- _Exercise brief_:
This exercise requires an exact copy of each line from the one containing "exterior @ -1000" down to the last line below.

□ □ □

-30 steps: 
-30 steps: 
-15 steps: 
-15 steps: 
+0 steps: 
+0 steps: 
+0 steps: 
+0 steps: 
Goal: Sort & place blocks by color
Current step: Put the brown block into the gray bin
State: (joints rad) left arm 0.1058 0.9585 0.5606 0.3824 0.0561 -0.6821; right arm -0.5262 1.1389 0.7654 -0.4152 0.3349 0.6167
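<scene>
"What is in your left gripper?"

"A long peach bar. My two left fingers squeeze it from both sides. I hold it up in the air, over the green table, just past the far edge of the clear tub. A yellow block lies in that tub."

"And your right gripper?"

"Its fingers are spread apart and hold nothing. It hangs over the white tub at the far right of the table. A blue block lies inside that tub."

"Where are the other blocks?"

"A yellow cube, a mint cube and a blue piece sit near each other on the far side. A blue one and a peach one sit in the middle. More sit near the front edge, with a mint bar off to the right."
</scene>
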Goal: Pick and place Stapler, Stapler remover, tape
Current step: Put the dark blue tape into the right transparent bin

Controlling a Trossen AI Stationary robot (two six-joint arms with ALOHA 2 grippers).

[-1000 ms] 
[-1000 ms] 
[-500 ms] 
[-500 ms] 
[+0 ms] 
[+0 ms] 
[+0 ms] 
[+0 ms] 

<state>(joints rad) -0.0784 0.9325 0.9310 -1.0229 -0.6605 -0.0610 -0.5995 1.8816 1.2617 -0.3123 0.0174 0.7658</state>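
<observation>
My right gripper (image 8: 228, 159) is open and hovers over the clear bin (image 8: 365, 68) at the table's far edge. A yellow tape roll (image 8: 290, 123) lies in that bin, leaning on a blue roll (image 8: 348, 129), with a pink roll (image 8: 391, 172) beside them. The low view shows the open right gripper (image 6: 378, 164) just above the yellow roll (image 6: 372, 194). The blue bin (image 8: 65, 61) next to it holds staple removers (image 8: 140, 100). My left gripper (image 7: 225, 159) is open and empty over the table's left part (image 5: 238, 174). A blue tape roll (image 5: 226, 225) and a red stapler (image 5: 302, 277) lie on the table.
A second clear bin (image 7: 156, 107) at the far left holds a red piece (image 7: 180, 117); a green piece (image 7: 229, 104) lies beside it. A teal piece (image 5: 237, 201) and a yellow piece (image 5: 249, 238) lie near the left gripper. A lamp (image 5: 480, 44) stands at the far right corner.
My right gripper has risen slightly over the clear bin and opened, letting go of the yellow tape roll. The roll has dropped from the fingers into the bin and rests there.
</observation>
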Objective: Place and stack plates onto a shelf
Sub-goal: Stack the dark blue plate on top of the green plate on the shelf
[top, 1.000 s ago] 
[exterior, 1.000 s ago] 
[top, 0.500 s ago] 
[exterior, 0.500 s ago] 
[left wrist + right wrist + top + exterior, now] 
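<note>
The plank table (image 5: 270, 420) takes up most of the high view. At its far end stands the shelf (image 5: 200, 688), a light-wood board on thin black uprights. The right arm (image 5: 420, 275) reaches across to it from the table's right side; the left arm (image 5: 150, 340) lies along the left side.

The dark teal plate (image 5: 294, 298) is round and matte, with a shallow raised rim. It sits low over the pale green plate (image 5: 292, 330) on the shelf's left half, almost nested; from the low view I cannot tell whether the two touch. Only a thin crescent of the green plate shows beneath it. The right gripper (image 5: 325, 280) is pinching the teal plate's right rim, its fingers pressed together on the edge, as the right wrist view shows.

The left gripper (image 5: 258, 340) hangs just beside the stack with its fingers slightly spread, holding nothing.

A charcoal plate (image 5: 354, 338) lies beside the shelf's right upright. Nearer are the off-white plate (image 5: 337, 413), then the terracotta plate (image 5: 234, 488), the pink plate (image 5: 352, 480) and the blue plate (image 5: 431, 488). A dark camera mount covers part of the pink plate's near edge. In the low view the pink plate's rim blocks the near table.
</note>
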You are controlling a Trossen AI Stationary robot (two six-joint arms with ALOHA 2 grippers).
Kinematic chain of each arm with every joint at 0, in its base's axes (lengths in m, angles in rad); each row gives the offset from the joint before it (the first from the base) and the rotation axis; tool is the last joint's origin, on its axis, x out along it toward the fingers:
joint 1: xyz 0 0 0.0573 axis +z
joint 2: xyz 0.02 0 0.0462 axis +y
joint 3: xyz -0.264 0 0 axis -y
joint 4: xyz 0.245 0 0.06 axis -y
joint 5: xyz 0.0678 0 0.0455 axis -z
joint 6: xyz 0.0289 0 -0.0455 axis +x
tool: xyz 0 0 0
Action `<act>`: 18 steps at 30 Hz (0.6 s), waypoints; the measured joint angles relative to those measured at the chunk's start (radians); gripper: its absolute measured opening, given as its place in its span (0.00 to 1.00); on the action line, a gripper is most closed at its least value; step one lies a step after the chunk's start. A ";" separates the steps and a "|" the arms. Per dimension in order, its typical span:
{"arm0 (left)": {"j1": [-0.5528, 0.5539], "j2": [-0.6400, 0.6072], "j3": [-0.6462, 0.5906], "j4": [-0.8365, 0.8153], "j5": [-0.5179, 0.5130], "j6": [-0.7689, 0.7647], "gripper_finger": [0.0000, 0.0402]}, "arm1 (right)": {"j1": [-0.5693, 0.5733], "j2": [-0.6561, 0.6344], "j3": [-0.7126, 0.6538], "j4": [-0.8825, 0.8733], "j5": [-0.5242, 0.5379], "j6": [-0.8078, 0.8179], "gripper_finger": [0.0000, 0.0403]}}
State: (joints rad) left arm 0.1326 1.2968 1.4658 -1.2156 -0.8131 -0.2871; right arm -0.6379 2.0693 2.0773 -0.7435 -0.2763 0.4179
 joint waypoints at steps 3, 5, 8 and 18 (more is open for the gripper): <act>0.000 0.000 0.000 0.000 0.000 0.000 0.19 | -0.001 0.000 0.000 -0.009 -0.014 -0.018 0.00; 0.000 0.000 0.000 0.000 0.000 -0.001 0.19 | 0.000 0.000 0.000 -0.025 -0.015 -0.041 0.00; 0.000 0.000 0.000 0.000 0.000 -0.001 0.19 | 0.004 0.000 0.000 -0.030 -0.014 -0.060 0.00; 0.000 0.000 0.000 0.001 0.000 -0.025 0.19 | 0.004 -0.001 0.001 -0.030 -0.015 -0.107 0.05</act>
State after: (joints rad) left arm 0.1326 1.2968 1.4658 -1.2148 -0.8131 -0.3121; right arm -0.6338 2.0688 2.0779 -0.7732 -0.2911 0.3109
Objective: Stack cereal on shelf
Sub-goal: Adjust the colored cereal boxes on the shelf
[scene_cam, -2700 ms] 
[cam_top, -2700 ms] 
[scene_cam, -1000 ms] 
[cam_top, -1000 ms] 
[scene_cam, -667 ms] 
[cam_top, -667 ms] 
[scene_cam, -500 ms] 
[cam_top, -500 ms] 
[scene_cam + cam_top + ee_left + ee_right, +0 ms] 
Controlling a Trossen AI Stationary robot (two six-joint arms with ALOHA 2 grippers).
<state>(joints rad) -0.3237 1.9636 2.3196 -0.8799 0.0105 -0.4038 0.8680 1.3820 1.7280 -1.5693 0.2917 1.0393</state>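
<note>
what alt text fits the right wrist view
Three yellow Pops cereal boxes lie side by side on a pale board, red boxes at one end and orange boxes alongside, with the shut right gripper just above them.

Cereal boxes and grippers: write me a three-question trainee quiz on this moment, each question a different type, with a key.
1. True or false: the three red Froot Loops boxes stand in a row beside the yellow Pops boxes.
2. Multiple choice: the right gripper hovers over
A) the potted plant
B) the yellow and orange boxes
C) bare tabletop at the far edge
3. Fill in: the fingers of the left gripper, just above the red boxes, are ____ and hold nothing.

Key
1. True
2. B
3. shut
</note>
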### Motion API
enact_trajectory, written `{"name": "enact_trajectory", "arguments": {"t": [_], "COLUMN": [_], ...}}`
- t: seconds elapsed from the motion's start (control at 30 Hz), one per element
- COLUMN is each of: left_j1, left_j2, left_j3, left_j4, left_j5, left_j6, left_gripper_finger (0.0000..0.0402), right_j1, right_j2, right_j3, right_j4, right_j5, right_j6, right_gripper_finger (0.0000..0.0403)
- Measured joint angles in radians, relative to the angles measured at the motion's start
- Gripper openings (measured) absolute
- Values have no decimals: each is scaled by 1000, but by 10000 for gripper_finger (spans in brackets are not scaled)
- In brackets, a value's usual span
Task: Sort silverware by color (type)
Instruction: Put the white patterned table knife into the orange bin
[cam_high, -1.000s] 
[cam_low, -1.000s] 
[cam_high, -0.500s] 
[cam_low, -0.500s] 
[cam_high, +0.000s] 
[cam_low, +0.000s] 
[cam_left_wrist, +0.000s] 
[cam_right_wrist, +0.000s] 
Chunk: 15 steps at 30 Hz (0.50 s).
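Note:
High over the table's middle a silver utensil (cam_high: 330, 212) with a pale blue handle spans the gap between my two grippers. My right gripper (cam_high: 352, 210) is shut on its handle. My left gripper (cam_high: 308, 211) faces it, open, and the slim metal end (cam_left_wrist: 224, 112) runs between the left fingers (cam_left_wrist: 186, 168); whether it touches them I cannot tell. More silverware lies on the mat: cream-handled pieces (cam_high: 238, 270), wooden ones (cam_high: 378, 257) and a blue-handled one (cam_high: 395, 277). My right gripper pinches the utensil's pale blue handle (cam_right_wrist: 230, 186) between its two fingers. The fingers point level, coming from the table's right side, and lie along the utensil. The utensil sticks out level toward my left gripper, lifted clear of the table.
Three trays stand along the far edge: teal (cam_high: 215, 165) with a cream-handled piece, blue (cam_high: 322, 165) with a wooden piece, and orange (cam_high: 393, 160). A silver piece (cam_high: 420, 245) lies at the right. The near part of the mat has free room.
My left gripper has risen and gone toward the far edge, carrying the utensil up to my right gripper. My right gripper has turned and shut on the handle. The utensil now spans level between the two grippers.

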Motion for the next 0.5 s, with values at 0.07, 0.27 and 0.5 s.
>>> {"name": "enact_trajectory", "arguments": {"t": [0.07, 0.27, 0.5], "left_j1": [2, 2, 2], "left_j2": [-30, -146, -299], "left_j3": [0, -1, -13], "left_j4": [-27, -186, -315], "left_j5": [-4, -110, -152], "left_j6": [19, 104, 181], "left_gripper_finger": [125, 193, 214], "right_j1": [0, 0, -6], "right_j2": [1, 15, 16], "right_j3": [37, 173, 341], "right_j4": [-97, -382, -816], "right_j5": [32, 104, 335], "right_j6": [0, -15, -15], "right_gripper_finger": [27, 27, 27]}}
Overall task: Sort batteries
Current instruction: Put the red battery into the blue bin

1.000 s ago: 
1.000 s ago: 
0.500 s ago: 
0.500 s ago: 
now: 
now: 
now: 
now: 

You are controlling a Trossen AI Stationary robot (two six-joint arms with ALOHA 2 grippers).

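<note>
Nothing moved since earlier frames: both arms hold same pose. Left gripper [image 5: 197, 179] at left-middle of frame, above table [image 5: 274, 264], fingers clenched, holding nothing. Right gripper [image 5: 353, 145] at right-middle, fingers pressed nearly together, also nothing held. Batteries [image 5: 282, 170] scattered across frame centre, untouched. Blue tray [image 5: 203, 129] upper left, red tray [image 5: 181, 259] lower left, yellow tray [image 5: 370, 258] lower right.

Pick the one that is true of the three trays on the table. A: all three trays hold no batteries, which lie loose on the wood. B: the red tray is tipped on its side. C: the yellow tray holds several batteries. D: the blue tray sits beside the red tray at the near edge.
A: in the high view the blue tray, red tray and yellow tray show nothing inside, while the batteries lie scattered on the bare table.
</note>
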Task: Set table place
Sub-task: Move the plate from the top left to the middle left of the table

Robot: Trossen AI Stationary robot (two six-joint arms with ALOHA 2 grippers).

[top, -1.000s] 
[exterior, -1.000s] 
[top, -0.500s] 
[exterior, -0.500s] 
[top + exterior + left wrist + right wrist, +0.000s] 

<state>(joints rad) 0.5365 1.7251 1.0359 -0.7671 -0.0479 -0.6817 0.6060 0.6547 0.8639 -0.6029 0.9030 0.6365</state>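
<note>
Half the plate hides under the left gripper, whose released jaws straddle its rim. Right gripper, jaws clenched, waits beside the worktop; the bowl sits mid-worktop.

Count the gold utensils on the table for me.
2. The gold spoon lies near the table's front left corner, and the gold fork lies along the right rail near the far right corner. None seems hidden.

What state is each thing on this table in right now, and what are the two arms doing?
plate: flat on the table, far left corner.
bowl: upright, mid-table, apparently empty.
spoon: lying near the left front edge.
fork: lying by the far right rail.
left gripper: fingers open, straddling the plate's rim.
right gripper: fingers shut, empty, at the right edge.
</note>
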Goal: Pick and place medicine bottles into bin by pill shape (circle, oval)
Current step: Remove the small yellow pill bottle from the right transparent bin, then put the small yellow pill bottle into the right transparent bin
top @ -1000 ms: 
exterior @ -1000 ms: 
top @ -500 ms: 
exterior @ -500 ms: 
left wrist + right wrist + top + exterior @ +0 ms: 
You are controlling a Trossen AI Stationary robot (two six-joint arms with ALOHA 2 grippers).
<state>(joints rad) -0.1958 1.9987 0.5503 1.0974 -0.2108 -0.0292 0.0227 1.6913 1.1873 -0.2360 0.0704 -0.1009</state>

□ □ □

- _Exercise response_:
exterior @ -1000 ms: 
top @ -500 ms: 
exterior @ -500 ms: 
left wrist + right wrist + top + exterior @ +0 ms: 
You are controlling a Trossen AI Stationary robot (two six-joint arms with ALOHA 2 grippers).
<state>(joints rad) -0.1958 1.9987 0.5503 1.0974 -0.2108 -0.0292 0.0227 1.6913 1.1873 -0.2360 0.0704 -0.1009</state>

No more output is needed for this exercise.